You should feel honored if you're the recipient of a cat's trust. After all, cats don't love just anyone! The social rules of cats tell us that they’re aloof, wary of newcomers, and will promptly evict any stranger to their territory. We know that, right?
Well, cats seem to change their minds... a lot!
Cats never fail to surprise us because we can never be sure what they’ll do next. That includes finding buddies in unlikely places! So, here's a little of what we know about cats and their interspecies friendships.
Can Cats Make Friends with Other Animals?
What we’ve gradually learned about cats is this: far from living up to their reputation of being “solitary animals”, cats form deep, even profound social connections. Cats not only express affection but often demonstrate empathy, bonding, memories of attachment, and loneliness. These behaviors are intuitively felt by cat parents as well as observed by experts.
Aside from developing close bonds with their fellow cat buddies, cats also form interspecies relationships. Cats are still private creatures, so it’s rare to see them bonding with other animals. If you see your cat chilling contentedly with a rabbit, count yourself lucky and take a photo.
In short, yes, cats can make friends with other animals, but it’s not something you will see every day. Cats do sometimes spontaneously make unlikely friendships with other animals. However, these interactions should happen naturally, without human intervention. Trying to force—or even expect—animals to get along can go very badly!
When Do Dogs and Cats Get Along?
We know from life experience (and pictures on the internet) that dogs and cats can be best friends. However, while many multi-pet households are peaceful, most dogs and cats are more like tolerant roommates than BFFs.
When sharing our homes, animals have an unspoken understanding of territory. This sometimes means knowing who to avoid or when to keep out of the way.
Instinctively, dogs and cats have very different survival tactics. Dogs need the cooperation of a pack, whereas cats need a defined territory to call their own. Our pets might not function in survival mode in our homes, but that doesn't mean their fundamental instincts disappear.
So how do the social dynamics between cats and dogs work?
According to one study, in nature, cats are prone to be hunted by bigger animals, which include dogs. Some suggest that as pet parents, we're more worried about our dog hurting our cat. Thus, kitties often get away with more impolite behavior.
Cats are more likely to antagonize dogs in most cat-dog interactions. Not surprisingly, cats are the fussy ones with greater natural fear. Dogs are more likely to be accepting, so most of the time, cats will be the boss of the relationship.
There are also circumstances that contribute to a closer mutual bond between a dog and a cat. For example, when a puppy and a kitten grow up together. Or perhaps when a gentle adult dog— raised with cats—shows maternal behavior toward a new kitten.
Dogs and cats will only get along when the cat feels comfortable. Yes, everything depends on the cat. Plus, if we want everyone to live in harmony, we need to add our knowledge and respect for the natural differences in our pets’ behaviors.
Hanging Out with Horses
It’s not easy to figure out why, but it’s safe to say that cats and horses like each other. Some animal behaviorists suggest that cats and horses share a few inherent traits that support their interspecies friendships. For example, both cats and horses are very playful. Also, they form bonds with humans based on trust, and both creatures are emotionally sensitive.

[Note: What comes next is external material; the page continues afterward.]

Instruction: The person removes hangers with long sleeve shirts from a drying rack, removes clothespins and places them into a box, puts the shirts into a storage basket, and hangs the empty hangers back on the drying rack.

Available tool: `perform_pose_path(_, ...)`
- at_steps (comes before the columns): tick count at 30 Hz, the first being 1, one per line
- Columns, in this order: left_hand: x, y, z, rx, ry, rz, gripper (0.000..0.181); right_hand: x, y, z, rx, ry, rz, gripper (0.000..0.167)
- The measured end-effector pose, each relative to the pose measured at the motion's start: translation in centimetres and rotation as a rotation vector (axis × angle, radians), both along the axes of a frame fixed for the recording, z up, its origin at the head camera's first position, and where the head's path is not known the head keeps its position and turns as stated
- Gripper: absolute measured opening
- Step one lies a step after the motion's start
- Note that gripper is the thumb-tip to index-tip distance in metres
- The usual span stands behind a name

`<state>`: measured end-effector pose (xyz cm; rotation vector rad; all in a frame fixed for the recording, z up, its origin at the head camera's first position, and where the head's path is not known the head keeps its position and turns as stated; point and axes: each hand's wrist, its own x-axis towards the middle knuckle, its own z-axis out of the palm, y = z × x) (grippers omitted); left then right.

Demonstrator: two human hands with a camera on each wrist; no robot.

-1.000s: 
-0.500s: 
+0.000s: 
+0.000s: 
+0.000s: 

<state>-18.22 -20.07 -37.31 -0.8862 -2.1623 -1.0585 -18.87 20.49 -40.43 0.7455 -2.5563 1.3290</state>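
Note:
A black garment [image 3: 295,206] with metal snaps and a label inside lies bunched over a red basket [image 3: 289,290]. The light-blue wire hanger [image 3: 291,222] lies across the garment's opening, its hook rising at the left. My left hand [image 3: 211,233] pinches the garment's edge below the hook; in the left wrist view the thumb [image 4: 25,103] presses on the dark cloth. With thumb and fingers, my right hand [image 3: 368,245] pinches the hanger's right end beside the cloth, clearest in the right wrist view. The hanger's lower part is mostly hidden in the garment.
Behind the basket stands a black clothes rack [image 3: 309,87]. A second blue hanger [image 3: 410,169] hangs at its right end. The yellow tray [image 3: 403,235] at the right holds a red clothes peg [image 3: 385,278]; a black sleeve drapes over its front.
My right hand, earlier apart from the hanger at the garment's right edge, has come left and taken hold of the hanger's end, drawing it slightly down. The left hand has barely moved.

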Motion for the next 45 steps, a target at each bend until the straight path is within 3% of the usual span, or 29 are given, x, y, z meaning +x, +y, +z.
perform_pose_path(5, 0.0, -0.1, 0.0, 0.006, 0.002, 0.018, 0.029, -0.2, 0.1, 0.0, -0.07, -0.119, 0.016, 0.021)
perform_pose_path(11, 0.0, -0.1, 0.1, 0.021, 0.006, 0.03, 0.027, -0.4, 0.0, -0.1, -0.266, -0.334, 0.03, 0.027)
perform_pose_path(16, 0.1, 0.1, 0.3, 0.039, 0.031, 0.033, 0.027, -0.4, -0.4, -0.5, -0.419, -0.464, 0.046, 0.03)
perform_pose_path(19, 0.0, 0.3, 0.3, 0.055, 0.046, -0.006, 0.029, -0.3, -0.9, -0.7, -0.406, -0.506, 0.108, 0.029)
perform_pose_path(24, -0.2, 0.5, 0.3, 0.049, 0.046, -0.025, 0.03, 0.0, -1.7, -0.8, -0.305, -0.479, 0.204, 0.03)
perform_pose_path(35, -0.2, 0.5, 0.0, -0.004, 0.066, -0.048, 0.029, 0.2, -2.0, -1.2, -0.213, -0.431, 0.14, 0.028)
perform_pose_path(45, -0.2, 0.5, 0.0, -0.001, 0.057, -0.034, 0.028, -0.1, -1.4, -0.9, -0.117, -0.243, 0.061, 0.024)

Horses and cats have always been a winning combination. Some animal welfare groups even partner with farms to rehome community cats. For example, the TEARS Feral Cat Project of South Africa supports horse owners that are willing to accept unadoptable, sterilized feral cats into their stables.
Cats and horses don’t mind cohabiting, making this arrangement mutually beneficial. Plus, the feral cats live in an environment they feel comfortable with. These cats have a strong hunting drive which protects horses from the nasties spread by vermin.

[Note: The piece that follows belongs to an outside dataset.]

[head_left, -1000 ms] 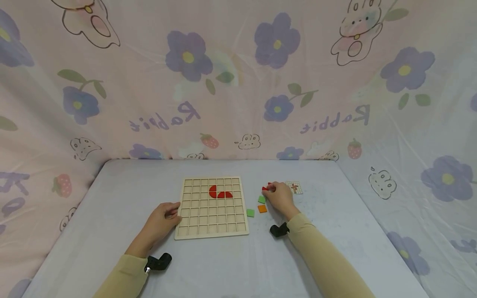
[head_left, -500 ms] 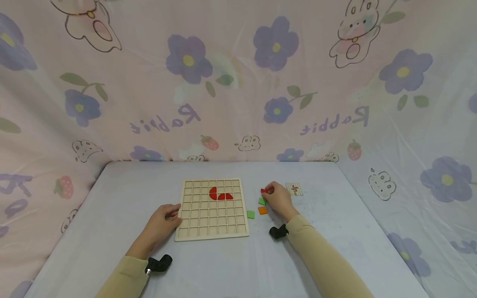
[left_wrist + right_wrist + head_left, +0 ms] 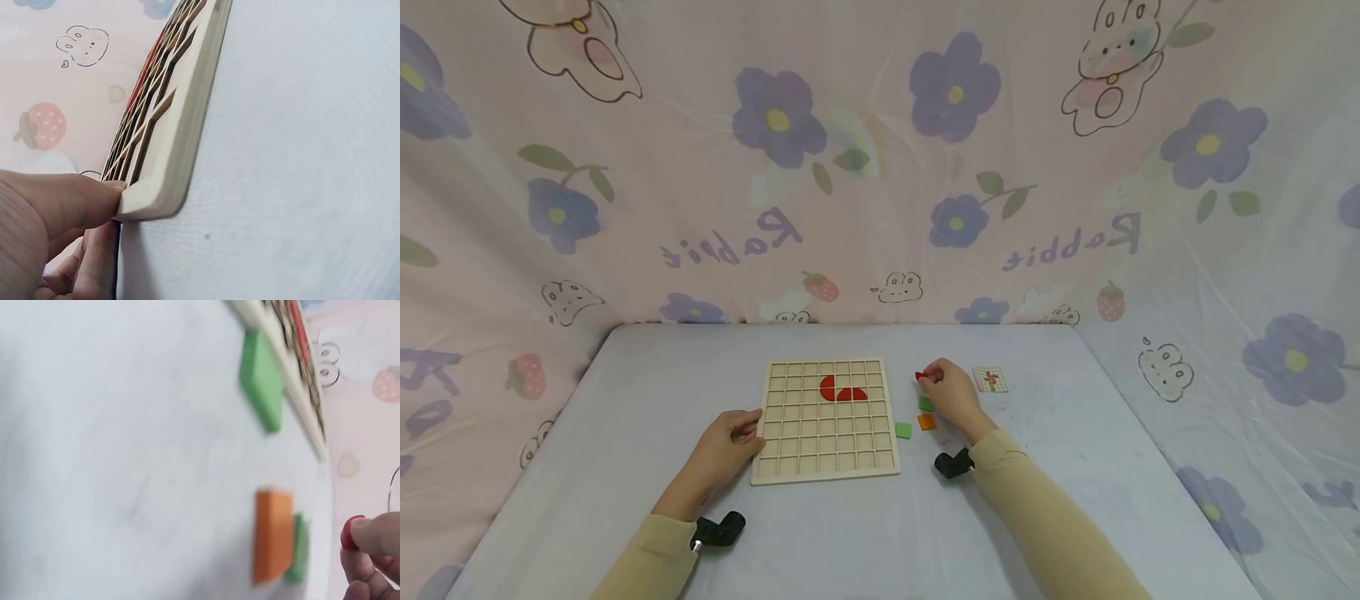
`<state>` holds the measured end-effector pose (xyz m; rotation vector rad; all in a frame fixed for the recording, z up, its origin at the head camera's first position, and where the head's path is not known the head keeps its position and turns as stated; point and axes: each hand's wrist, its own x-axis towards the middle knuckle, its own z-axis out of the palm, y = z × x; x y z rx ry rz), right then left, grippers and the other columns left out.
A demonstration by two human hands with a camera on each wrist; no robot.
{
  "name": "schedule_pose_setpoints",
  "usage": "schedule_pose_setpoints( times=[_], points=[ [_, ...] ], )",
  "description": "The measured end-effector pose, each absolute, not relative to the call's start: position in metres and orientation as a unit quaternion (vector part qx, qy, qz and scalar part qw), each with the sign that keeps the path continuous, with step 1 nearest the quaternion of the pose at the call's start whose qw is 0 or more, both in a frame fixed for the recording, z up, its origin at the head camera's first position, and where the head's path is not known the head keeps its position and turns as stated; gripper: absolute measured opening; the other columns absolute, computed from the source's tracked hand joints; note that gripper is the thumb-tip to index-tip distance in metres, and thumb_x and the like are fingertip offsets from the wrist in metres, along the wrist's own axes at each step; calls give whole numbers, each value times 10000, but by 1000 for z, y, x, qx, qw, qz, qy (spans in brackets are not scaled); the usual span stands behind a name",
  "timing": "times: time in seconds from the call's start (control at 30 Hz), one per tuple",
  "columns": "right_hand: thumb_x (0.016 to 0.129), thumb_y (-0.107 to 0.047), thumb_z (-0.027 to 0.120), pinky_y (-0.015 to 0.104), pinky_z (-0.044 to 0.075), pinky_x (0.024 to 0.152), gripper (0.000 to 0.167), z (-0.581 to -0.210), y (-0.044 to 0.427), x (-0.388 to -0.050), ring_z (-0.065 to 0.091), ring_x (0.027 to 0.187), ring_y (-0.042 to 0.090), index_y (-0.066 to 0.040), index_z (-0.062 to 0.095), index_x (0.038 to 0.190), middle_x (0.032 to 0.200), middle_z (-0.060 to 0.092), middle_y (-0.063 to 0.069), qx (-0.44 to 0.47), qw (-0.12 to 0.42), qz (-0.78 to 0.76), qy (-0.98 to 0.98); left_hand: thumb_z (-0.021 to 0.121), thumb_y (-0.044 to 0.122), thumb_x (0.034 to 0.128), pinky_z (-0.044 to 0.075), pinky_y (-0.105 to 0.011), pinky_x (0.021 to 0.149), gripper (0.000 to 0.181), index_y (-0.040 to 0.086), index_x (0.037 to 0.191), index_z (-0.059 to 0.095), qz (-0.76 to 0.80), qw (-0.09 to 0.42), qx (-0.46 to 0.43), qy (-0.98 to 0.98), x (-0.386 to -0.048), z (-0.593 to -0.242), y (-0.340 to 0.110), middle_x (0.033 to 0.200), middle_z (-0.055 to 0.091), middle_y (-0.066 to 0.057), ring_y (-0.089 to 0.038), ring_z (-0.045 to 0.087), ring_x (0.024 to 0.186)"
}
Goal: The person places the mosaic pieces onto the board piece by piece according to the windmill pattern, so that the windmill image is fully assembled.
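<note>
The right hand (image 3: 955, 397) held a red piece (image 3: 921, 377) in a narrow pinch while the left hand (image 3: 721, 450) gripped the grid board (image 3: 826, 477) by its left edge.

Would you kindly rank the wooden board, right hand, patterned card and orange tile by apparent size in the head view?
Largest to smallest:
1. wooden board
2. right hand
3. patterned card
4. orange tile
</note>
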<state>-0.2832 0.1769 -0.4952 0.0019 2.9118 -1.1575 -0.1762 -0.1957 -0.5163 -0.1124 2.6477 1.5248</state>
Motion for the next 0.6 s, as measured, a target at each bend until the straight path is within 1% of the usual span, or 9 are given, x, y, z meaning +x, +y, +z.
schedule_pose_setpoints(
  times=[0.13,0.2,0.4,0.6],
  points=[
    [930,-251,660,285,460,554,168,-489,165,-281,530,691,190,-115,615,1019,894,587,37,-26,0,-383,923,663,63,892,489,-207,861,509,-22,1369,508,488,40,-35,871,-176,-517,-196,1281,472,-164,-252,512,1130],
    [926,-261,664,289,465,559,166,-488,158,-280,530,692,192,-127,617,1012,891,591,29,-33,1,-387,921,662,69,895,489,-216,865,508,-20,1371,508,485,39,-35,873,-176,-518,-196,1294,467,-165,-253,510,1136],
    [917,-284,669,287,468,621,150,-489,134,-278,532,763,178,-162,622,992,887,595,-12,-50,6,-381,923,661,58,890,489,-218,859,507,-25,1367,509,488,37,-37,871,-176,-517,-196,1278,476,-168,-255,514,1130],
    [937,-246,642,299,462,593,113,-486,108,-268,529,736,180,-146,612,981,856,588,-11,-95,23,-401,911,659,43,885,492,-223,860,511,-34,1366,506,494,38,-36,868,-175,-516,-194,1275,473,-176,-259,512,1127]
  ],
)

There’s a commonly accepted fact that cats are territorial and circumvent conflict by avoiding each other. So, we expect that Buttons will chase off any other cat with the nerve to intrude on her territory.
However, in August 2016, The Mercury News posted a commentary about an unlikely friendship between two cats.
As the story goes, Morris, the orange cat, has a playmate that visits him every morning. This friendship is unusual because these are two adult cats that met independently one day and chose to engage in play together. Neither are worried about the territory business. And they have even established their little routine.
Sometimes it’s as though cats are trying to prove us wrong!
There are other interesting stories of cats belying their antisocial reputations and becoming unusually close with all the farm animals. For example, cats and goats are known to get along famously well, as are cats and donkeys. Not to mention cats and cows, such as Hershey and Rhys. There have even been occasional reports of cats and foxes not hating each other.
Cats impress us all the time especially when they find unexpected buddies and interspecies friendships!
As the gaps in our knowledge about cats’ social behavior gradually become filled, we begin to sense our own lumbering, clumsy slowness in relation to the quick sensitivity of the little ones in our custody. And then we start to see the intelligence of our pets.
When we as humans accept that what we know is only a fraction of the whole, we can start paying attention to the details that comprise the true nature of our cats. Only then do we really get to know them.